● DATASET EXTRACT

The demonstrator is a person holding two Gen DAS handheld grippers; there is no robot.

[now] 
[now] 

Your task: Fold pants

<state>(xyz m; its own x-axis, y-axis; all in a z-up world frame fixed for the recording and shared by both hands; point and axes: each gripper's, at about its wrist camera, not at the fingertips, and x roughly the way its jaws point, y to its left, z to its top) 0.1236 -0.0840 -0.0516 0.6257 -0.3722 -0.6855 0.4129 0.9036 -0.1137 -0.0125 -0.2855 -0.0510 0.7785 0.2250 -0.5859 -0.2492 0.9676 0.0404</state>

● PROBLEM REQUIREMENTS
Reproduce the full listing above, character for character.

● ANSWER TO THIS EXERCISE
The demonstrator is a person holding two Gen DAS handheld grippers; there is no robot.

[now] 
[now] 

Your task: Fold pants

<state>(xyz m; its own x-axis, y-axis; all in a z-up world frame fixed for the recording and shared by both hands; point and axes: each gripper's, at about its wrist camera, not at the fingertips, and x roughly the way its jaws point, y to its left, z to its top) 0.1236 -0.0840 -0.0516 0.6257 -0.3722 -0.6855 0.4129 0.9036 -0.1137 -0.0125 -0.2855 -0.0510 0.7785 0.2250 -0.5859 -0.2492 0.9676 0.0404</state>

The exercise was answered in full.